I think that I was right that they won't be remembered, and right that they have a hard time standing out from the early ninties crowd. But I was decidedly wrong about their quality. The entire Grave Dancers Union album (you should remember it for the irrepressible hits "Runaway Train" and "Black Gold," though most of the rest f the album shows their pre-country punk roots) is great - music which speaks to my soul. Maybe I'm biased because it was the music I listened to as a teenager, the same way my Dad can't accurately judge, say, the Turtles' place in the pantheon of music history. But I swear that album, long forgotten by the masses, 14 years later still stands up.

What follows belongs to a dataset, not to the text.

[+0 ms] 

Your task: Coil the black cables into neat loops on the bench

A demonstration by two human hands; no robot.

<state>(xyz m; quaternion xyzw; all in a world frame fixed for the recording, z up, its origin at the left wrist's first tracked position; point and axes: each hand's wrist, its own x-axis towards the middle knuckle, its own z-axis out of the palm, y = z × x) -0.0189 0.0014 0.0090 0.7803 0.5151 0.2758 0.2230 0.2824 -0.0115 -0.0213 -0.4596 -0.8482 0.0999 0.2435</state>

As for REM, why I've been listening to them lately should need no explanation. If you've ever listened to REM and wondered what the fuss was all about, I feel for you, I really do.

Brian,

Sonic Youth?!?

Yeah, I guess I see where you're coming from there. I used to be way into Nirvana, for reasons which I think I've explained here before. (If I've never posted on Nirvana, then I absolutely have to. We'll have to see if I've ever posted on Nirvana.) But I never made the leap from them to Sonic Youth. Maybe I should have, but I just stopped at Nirvana. I'm willing to admit that that omission could be my fault, just like Yo La Tenga.

But it's your fault that - even though (or is it because?) you were surrounded by their fans in college - you never really got into the Vigilantes of Love. There is a gaping hole in your music collection where VOL ought to be (unless I misunderstand your history with the group).

By the way, has anyone noticed that we've now spent way more time talking about music than the subject of this post? Not that that's a bad thing, mind you.

Tenax said...

Nirvana, Bikini Kill, The New Bomb Turks, Rage Against the Machine, and the Red Hot Chili Peppers, also Violent Femmes..to go back in the day, Led Zeppelin, for me, remains unequalled.

Now that was fun.

I read Kreeft also, many years ago, but don't have the time to jabber now as I'm on a friend's machine as we vacation. Enjoyed the latest posts, though, Chris, good luck with the job search.